Thanks again we will decide tomorrow and call Jack


----------



## pt448

permitchaser said:


> Thanks for your help


No problem. We re getting more rain right now, but it's not supposed to be too much this time. There's definitely a lot of water everywhere right now. Delacroix's probably one of the better place as far as that goes. There's a diversion off the river that's probably running full blast, but it won't be getting as much fresh water as the lake Borgne, lake Catherine, Biloxi marsh areas.


----------



## pt448

http://www.louisianasportsman.com/l...ports&event=view&action=full_report&id=194886
If you spend a few bucks on ice, etc. at Sweetwater Marina. Capt. Jack will tell you right where to go.

http://www.louisianasportsman.com/l...ports&event=view&action=full_report&id=194888

http://www.tigerdroppings.com/rant/outdoor/delacroix-trip/57101575/
This is from May of last year. Would have been similar conditions, but it looks like we're gonna get a little cool snap in a few days. Still, a couple of posts list a number of spots to try.

Another forum to hunt around is bayou coast kayak fishing. Kayak fishing is pretty big here and there's a lot of good Delacroix info on that board.


----------



## CurtisWright

http://waterdata.usgs.gov/la/nwis/u...=30&begin_date=2016-03-11&end_date=2016-03-18

The Caenervon diversion is not running right now. Delacroix is good until the gauge reads about 1000cfs then it's too muddy and fresh to deal with


----------



## pt448

CurtisWright said:


> http://waterdata.usgs.gov/la/nwis/u...=30&begin_date=2016-03-11&end_date=2016-03-18
> 
> The Caenervon diversion is not running right now. Delacroix is good until the gauge reads about 1000cfs then it's too muddy and fresh to deal with


Thanks for the link. That's what I get for ass-uming.


----------



## CurtisWright

pt448 said:


> Thanks for the link. That's what I get for ass-uming.


This time of year it's usually running full blast. I expected it to especially with the Mississippi flooding.

It hasn't opened up this year according to the USGS


----------



## permitchaser

pt448 said:


> http://www.louisianasportsman.com/l...ports&event=view&action=full_report&id=194886
> If you spend a few bucks on ice, etc. at Sweetwater Marina. Capt. Jack will tell you right where to go.
> 
> http://www.louisianasportsman.com/l...ports&event=view&action=full_report&id=194888
> 
> http://www.tigerdroppings.com/rant/outdoor/delacroix-trip/57101575/
> This is from May of last year. Would have been similar conditions, but it looks like we're gonna get a little cool snap in a few days. Still, a couple of posts list a number of spots to try.
> 
> Another forum to hunt around is bayou coast kayak fishing. Kayak fishing is pretty big here and there's a lot of good Delacroix info on that board.

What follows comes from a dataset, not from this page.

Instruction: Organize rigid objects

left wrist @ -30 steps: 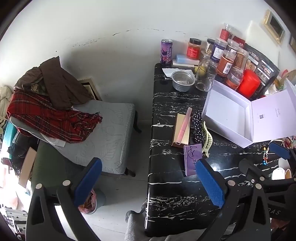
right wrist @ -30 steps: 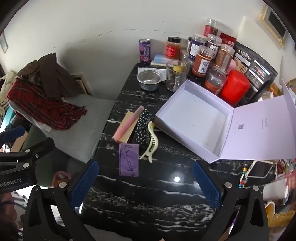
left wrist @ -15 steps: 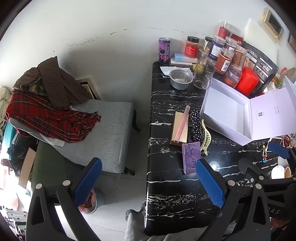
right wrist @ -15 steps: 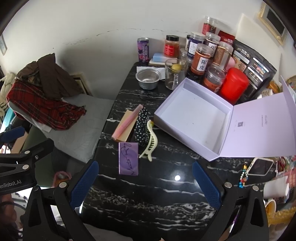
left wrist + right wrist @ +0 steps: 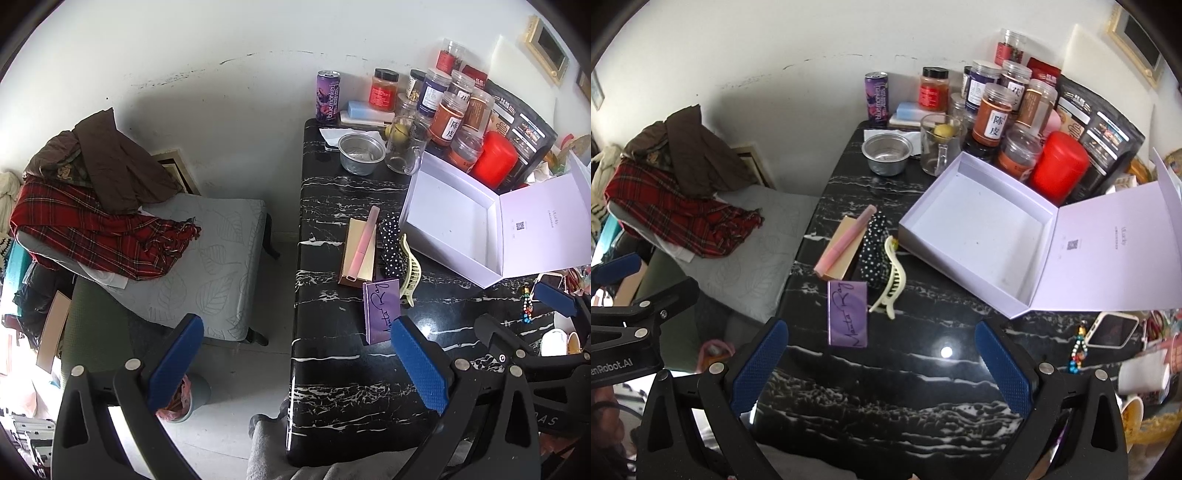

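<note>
On the black marble table [image 5: 886, 387] lie a purple card box [image 5: 848, 314] [image 5: 382, 311], a cream hair claw [image 5: 891, 288] [image 5: 410, 274], a black polka-dot piece [image 5: 873, 251] [image 5: 390, 248] and a pink stick on a tan box [image 5: 842, 245] [image 5: 360, 248]. An empty white box with its lid open [image 5: 982, 225] [image 5: 454, 221] sits to their right. My right gripper [image 5: 881, 363] hangs open above the table's near part, short of the purple box. My left gripper [image 5: 295, 363] is open too, straddling the table's left edge, holding nothing.
Jars, a red canister [image 5: 1058, 166], a purple can [image 5: 876, 98], a steel bowl [image 5: 886, 153] and a glass mug [image 5: 940, 142] crowd the table's far end. A phone [image 5: 1112, 328] and beads lie at right. A stool with red plaid cloth [image 5: 96, 229] stands left.
Both grippers have drawn slightly back and up from the table; the objects look a little smaller and farther. Nothing on the table moved.
</note>
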`<action>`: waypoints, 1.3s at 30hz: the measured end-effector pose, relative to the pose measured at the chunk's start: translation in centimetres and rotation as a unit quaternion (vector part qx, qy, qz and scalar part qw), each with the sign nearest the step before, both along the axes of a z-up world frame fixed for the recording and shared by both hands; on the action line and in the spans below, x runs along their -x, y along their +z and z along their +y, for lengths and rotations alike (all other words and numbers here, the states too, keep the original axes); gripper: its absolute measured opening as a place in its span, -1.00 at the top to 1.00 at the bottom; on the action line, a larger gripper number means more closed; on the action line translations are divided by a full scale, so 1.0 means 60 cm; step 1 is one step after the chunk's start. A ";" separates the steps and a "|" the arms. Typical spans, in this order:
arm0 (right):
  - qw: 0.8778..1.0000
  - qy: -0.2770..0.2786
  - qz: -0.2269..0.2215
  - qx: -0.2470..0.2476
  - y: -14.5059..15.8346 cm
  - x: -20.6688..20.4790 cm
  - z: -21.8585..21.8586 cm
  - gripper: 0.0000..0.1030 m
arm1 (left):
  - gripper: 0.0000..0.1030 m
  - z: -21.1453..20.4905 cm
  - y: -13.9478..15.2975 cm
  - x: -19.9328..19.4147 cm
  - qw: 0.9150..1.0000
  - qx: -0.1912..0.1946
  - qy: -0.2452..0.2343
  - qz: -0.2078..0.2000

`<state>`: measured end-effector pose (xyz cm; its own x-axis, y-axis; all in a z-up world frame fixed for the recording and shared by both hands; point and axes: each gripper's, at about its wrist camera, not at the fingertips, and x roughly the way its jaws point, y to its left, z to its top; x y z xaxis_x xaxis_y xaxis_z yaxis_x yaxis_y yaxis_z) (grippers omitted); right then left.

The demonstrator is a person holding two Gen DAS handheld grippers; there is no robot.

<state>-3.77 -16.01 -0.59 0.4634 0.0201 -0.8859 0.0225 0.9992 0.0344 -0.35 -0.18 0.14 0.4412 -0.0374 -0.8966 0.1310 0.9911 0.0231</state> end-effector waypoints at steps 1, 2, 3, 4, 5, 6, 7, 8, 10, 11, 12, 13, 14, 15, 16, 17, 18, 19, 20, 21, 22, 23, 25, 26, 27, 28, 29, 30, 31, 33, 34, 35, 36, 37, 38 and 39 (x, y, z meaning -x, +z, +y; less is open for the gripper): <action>1.000 0.000 0.000 0.000 0.000 0.000 0.000 -1.00 | -1.00 0.000 0.000 0.000 1.000 0.000 0.000 0.000; 1.000 0.000 0.001 -0.001 -0.001 0.000 0.001 -1.00 | -1.00 0.000 0.000 0.000 1.000 0.000 -0.001 0.000; 1.000 0.000 0.002 -0.001 -0.002 -0.001 0.000 -1.00 | -1.00 -0.001 0.000 0.000 1.000 0.000 -0.001 0.001; 1.000 0.000 0.002 -0.001 -0.002 -0.001 0.000 -1.00 | -1.00 -0.002 0.000 0.000 1.000 0.001 -0.001 0.001; 1.000 0.000 0.002 -0.001 -0.002 0.000 0.000 -1.00 | -1.00 -0.001 0.000 0.000 1.000 0.001 -0.002 0.001; 1.000 0.000 0.002 -0.001 -0.002 -0.001 0.000 -1.00 | -1.00 -0.002 0.000 -0.001 1.000 0.002 -0.002 0.001; 1.000 0.000 0.002 -0.001 -0.002 -0.001 0.000 -1.00 | -1.00 -0.002 0.001 -0.001 1.000 0.002 -0.002 0.001; 1.000 0.000 0.002 -0.001 -0.002 0.000 0.000 -1.00 | -1.00 -0.002 0.001 -0.001 1.000 0.002 -0.002 0.001; 1.000 -0.001 0.001 -0.001 -0.002 0.000 0.000 -1.00 | -1.00 -0.002 0.002 -0.001 1.000 0.003 -0.001 0.001; 1.000 -0.002 0.001 -0.001 -0.001 0.000 -0.001 -1.00 | -1.00 -0.002 0.002 -0.001 1.000 0.002 -0.001 0.001; 1.000 -0.002 0.001 -0.001 -0.001 0.000 -0.001 -1.00 | -1.00 -0.002 0.002 -0.001 1.000 0.002 -0.001 0.001; 1.000 -0.002 0.002 -0.001 -0.001 0.000 -0.001 -1.00 | -1.00 -0.002 0.002 -0.001 1.000 0.002 -0.002 0.001; 1.000 -0.002 0.002 -0.001 -0.001 0.000 -0.001 -1.00 | -1.00 -0.003 0.002 -0.001 1.000 0.002 -0.002 0.001; 1.000 -0.002 0.002 -0.001 -0.001 -0.001 -0.001 -1.00 | -1.00 -0.002 0.002 -0.001 1.000 0.002 -0.002 0.001; 1.000 -0.001 0.002 -0.001 -0.001 -0.001 -0.001 -1.00 | -1.00 -0.003 0.003 -0.002 1.000 0.002 -0.002 0.002; 1.000 -0.001 0.002 -0.001 -0.001 -0.001 -0.001 -1.00 | -1.00 -0.004 0.003 -0.002 1.000 0.002 -0.002 0.002; 1.000 -0.001 0.002 -0.001 -0.001 0.000 -0.001 -1.00 | -1.00 -0.005 0.003 -0.003 1.000 0.002 -0.003 0.002; 1.000 -0.001 0.001 -0.001 -0.001 -0.001 -0.001 -1.00 | -1.00 -0.006 0.003 -0.002 1.000 0.001 -0.003 0.002; 1.000 -0.001 0.001 -0.001 -0.001 -0.001 -0.002 -1.00 | -1.00 -0.007 0.004 -0.002 1.000 0.001 -0.004 0.002; 1.000 -0.001 0.001 -0.001 -0.001 0.000 -0.002 -1.00 | -1.00 -0.006 0.003 -0.002 1.000 0.002 -0.003 0.002; 1.000 -0.002 0.001 -0.001 -0.001 0.000 -0.003 -1.00 | -1.00 -0.006 0.003 -0.003 1.000 0.002 -0.003 0.002; 1.000 -0.002 0.001 -0.001 -0.001 0.000 -0.003 -1.00 | -1.00 -0.007 0.003 -0.003 1.000 0.002 -0.003 0.002; 1.000 -0.001 0.003 0.000 -0.001 0.000 -0.003 -1.00 | -1.00 -0.007 0.002 -0.003 1.000 0.003 -0.003 0.004; 1.000 -0.001 0.004 0.001 -0.001 0.000 -0.003 -1.00 | -1.00 -0.006 0.002 -0.004 1.000 0.004 -0.003 0.005; 1.000 0.000 0.004 0.001 0.000 0.000 -0.003 -1.00 | -1.00 -0.006 0.000 -0.004 1.000 0.004 -0.003 0.006; 1.000 0.001 0.004 0.002 -0.001 0.000 -0.002 -1.00 | -1.00 -0.006 -0.001 -0.004 1.000 0.005 -0.004 0.006; 1.000 0.001 0.006 0.002 -0.002 -0.001 -0.002 -1.00 | -1.00 -0.006 -0.002 -0.005 1.000 0.005 -0.004 0.007; 1.000 0.002 0.008 0.003 -0.003 -0.003 0.000 -1.00 | -1.00 -0.006 -0.004 -0.005 1.000 0.005 -0.004 0.009; 1.000 0.002 0.009 0.003 -0.004 -0.003 0.000 -1.00 | -1.00 -0.005 -0.006 -0.007 1.000 0.006 -0.005 0.010; 1.000 0.001 0.011 0.004 -0.006 -0.006 0.001 -1.00 | -1.00 -0.005 -0.010 -0.010 1.000 0.008 -0.006 0.014; 1.000 0.001 0.012 0.002 -0.008 -0.007 0.000 -1.00 | -1.00 -0.004 -0.012 -0.012 1.000 0.009 -0.007 0.015; 1.000 -0.001 0.013 0.000 -0.010 -0.008 -0.001 -1.00 | -1.00 -0.004 -0.014 -0.014 1.000 0.010 -0.007 0.016; 1.000 -0.002 0.014 -0.002 -0.010 -0.011 -0.002 -1.00 | -1.00 -0.005 -0.018 -0.017 1.000 0.009 -0.008 0.017; 1.000 -0.003 0.014 -0.003 -0.012 -0.012 -0.003 -1.00 | -1.00 -0.006 -0.020 -0.019 1.000 0.008 -0.009 0.018; 1.000 -0.005 0.015 -0.004 -0.015 -0.014 -0.004 -1.00 | -1.00 -0.006 -0.023 -0.021 1.000 0.007 -0.010 0.018; 1.000 -0.006 0.016 -0.005 -0.018 -0.015 -0.005 -1.00 | -1.00 -0.007 -0.028 -0.024 1.000 0.005 -0.012 0.021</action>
<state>-2.86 -16.33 -1.65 0.4346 0.0223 -0.9004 0.0367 0.9984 0.0425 1.12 -0.62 -1.53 0.4029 -0.0561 -0.9135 0.1545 0.9880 0.0075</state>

We are going to leave Sunday, talked to Jack. We will have a Lostman skiff and a Sterling and another boat

Thanks for all your help


----------



## No Bait / Lures Only

permitchaser said:


> Thanks again we will decide tomorrow and call Jack


He is your best bet, but just remember he has a launch/motel to keep filled with clients.
Just got in contact with my camp man, he said the tide is low and rising. Look at the tide chart for Delacroix and it will help you with tide timing....


----------



## pt448

CurtisWright said:


> This time of year it's usually running full blast. I expected it to especially with the Mississippi flooding.
> 
> It hasn't opened up this year according to the USGS


That's interesting. I live by the Davis pond diversion that empties into lake Catouachie and it's always running.


----------



## CurtisWright

pt448 said:


> That's interesting. I live by the Davis pond diversion that empties into lake Catouachie and it's always running.


It says it's running 180cfs which is a decent flow. It goes up to 2000cfs when they are flooding the marsh.


----------



## permitchaser

CurtisWright said:


> It says it's running 180cfs which is a decent flow. It goes up to 2000cfs when they are flooding the marsh.


Well we've Ben here since Sunday lots of wind and low water we caught some nice reds but the counts were way down. Like today between the 3 boats we caught 8 fish. I'll post pictures when I get back. It was very cold running around and I had on everything I had


----------



## permitchaser

My fishing buddy with his first fish










My Toad 30" 12 lbs.










Just a puppy

We did not catch many as my post said above. When we got there we were told the were pumping water from above into the marsh. That made everything muddy so we could only see tailing fish and there were not many of those. Also the north wind pushed all the water out so it was hard to get around to areas we wanted because of the water depth. We had very skinny skiffs and we still got stuck in areas we've run in before. the wind blew hard the whole trip no way to fly fish. Casting to tailers in the wind was sketchy


----------



## pt448

permitchaser said:


> My fishing buddy with his first fish
> 
> 
> 
> 
> 
> 
> 
> 
> 
> 
> My Toad 30" 12 lbs.
> 
> 
> 
> 
> 
> 
> 
> 
> 
> 
> Just a puppy
> 
> We did not catch many as my post said above. When we got there we were told the were pumping water from above into the marsh. That made everything muddy so we could only see tailing fish and there were not many of those. Also the north wind pushed all the water out so it was hard to get around to areas we wanted because of the water depth. We had very skinny skiffs and we still got stuck in areas we've run in before. the wind blew hard the whole trip no way to fly fish. Casting to tailers in the wind was sketchy


Looks like y'all made the best of some very tough conditions. Spring time can be a challenge. Glad y'all got some.


----------



## permitchaser

pt448 said:


> Looks like y'all made the best of some very tough conditions. Spring time can be a challenge. Glad y'all got some.


thanks man we worked hard for those few fish


----------



## sjrobin

Who said it was easy? Not me. Good that you guys made the best of it


----------